EXERCISE GOAL:
Repeat exactly, and only, the lines of the entries below from the one with "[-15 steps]" through the one with "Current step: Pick", both ends included.

──────── DATA SUPPLIED ────────

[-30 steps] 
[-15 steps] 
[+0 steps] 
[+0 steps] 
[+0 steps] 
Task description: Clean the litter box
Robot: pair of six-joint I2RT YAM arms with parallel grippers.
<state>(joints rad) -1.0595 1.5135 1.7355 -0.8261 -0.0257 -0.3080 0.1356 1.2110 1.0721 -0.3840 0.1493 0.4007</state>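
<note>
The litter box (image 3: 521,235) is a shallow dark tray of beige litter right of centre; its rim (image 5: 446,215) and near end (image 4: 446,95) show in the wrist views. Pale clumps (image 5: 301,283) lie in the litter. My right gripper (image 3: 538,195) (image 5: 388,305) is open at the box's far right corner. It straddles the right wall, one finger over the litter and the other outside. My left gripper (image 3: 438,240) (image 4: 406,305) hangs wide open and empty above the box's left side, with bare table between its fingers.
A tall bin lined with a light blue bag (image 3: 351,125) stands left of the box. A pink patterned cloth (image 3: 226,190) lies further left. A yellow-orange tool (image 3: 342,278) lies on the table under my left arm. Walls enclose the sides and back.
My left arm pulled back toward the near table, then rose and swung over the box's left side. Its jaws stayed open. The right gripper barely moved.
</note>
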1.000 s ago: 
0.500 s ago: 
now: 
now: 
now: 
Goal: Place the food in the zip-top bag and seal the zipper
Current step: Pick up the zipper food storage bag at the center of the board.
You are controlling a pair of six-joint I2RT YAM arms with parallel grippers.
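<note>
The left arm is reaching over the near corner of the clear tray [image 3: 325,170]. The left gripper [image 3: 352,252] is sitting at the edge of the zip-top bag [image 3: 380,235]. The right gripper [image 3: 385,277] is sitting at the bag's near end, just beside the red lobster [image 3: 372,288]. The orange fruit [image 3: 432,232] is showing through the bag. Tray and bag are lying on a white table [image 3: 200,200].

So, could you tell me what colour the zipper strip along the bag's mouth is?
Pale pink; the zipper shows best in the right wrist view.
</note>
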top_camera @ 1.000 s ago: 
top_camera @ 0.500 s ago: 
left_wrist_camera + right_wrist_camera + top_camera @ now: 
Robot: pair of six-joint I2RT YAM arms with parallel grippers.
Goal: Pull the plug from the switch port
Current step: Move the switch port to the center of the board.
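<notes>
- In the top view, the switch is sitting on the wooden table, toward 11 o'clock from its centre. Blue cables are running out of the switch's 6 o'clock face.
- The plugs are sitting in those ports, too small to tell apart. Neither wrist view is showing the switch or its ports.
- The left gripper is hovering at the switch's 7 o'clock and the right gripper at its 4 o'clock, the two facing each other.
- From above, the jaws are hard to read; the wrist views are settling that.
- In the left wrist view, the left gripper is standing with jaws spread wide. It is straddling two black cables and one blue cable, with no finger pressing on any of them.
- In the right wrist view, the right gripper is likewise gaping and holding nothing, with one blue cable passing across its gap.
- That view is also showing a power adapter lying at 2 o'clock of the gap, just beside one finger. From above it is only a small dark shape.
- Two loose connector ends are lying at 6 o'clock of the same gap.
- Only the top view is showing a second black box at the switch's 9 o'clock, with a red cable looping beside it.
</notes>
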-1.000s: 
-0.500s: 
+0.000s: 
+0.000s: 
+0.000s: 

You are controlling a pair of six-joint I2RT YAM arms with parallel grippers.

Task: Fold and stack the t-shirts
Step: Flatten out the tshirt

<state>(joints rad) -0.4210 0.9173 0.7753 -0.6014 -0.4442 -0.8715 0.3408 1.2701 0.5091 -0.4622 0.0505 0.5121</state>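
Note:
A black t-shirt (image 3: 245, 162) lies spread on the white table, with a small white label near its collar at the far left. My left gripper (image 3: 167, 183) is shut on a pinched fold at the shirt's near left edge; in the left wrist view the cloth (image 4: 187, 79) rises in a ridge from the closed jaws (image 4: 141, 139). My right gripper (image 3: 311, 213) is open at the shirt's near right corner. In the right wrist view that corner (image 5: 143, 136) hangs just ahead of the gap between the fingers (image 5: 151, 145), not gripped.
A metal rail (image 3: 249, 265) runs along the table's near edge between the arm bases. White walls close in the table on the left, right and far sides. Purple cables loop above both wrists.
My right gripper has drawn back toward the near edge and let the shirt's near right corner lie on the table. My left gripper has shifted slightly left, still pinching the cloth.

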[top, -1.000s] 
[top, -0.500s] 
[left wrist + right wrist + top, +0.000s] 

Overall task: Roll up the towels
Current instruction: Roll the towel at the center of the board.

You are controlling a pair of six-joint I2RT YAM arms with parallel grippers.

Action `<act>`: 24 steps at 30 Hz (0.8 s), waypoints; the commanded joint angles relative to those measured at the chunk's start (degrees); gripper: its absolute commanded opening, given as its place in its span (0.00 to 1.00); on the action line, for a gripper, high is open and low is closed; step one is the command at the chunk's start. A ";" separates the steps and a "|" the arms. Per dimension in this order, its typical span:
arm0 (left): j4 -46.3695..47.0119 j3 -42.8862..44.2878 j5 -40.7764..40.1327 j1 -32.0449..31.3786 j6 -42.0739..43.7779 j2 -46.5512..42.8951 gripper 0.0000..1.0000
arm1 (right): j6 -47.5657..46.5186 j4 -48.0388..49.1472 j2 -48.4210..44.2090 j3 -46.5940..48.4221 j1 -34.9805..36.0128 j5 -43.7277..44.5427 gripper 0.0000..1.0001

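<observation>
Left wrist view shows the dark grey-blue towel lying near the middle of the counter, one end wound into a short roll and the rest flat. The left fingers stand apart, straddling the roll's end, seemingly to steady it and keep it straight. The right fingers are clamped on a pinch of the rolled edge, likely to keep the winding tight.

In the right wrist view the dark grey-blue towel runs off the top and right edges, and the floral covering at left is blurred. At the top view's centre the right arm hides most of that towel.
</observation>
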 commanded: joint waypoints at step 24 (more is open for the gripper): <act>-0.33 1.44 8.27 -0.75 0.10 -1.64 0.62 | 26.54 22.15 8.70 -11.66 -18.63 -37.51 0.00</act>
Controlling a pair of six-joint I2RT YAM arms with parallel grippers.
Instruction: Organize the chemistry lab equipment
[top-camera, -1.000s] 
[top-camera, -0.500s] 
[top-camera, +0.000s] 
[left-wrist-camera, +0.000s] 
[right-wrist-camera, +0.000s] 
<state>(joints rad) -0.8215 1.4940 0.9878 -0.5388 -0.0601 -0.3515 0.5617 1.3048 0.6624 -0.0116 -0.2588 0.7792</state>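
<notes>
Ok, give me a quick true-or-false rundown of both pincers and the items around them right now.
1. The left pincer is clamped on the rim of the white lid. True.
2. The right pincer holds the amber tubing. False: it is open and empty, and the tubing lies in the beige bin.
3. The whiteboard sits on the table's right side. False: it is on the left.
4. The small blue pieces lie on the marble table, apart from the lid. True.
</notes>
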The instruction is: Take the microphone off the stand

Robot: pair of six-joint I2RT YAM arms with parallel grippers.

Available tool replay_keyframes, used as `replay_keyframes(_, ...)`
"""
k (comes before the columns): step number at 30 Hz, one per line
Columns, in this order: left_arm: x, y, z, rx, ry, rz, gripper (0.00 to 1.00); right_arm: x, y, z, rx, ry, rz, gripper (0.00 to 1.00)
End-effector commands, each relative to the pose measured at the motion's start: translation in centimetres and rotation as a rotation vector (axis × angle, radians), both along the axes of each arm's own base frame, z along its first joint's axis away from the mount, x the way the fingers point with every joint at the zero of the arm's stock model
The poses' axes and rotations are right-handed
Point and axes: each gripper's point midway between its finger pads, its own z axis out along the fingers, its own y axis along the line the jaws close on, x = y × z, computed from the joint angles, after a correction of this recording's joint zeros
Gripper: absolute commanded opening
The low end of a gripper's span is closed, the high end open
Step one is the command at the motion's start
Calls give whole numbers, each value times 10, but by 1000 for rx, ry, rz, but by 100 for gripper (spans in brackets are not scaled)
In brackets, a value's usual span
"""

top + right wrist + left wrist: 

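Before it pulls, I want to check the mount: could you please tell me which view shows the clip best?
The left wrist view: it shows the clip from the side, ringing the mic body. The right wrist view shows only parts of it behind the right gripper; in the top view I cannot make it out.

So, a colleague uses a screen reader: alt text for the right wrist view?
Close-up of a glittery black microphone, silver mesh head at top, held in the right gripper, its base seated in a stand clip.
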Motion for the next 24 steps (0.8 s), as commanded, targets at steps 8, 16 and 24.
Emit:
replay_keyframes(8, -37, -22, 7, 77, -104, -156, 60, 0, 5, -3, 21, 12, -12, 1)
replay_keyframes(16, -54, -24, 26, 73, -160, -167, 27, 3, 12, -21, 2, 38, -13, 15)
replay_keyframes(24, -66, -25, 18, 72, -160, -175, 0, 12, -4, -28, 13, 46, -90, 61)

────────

REPLY:
[-15 steps] 
[+0 steps] 
[+0 steps] 
[+0 steps] 
Task description: Clean the litter box
Robot: pair of six-joint I2RT YAM arms with parallel grippers.
<state>(joints rad) -1.0595 1.5135 1.7355 -0.8261 -0.0257 -0.3080 0.1356 1.2110 1.0721 -0.3840 0.1493 0.4007</state>
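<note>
The litter box (image 3: 521,235) is a shallow dark tray of beige litter right of centre; its rim (image 5: 446,215) and near end (image 4: 446,95) show in the wrist views. Pale clumps (image 5: 301,283) lie in the litter. My right gripper (image 3: 538,195) (image 5: 388,305) is open at the box's far right corner. It straddles the right wall, one finger over the litter and the other outside. My left gripper (image 3: 438,240) (image 4: 406,305) hangs wide open and empty above the box's left side, with bare table between its fingers.
A tall bin lined with a light blue bag (image 3: 351,125) stands left of the box. A pink patterned cloth (image 3: 226,190) lies further left. A yellow-orange tool (image 3: 342,278) lies on the table under my left arm. Walls enclose the sides and back.
My left arm pulled back toward the near table, then rose and swung over the box's left side. Its jaws stayed open. The right gripper barely moved.
</note>
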1.000 s ago: 
0.500 s ago: 
now: 
now: 
now: 
Goal: Place the food in the zip-top bag and seal the zipper
Current step: Pick up the zipper food storage bag at the center of the board.

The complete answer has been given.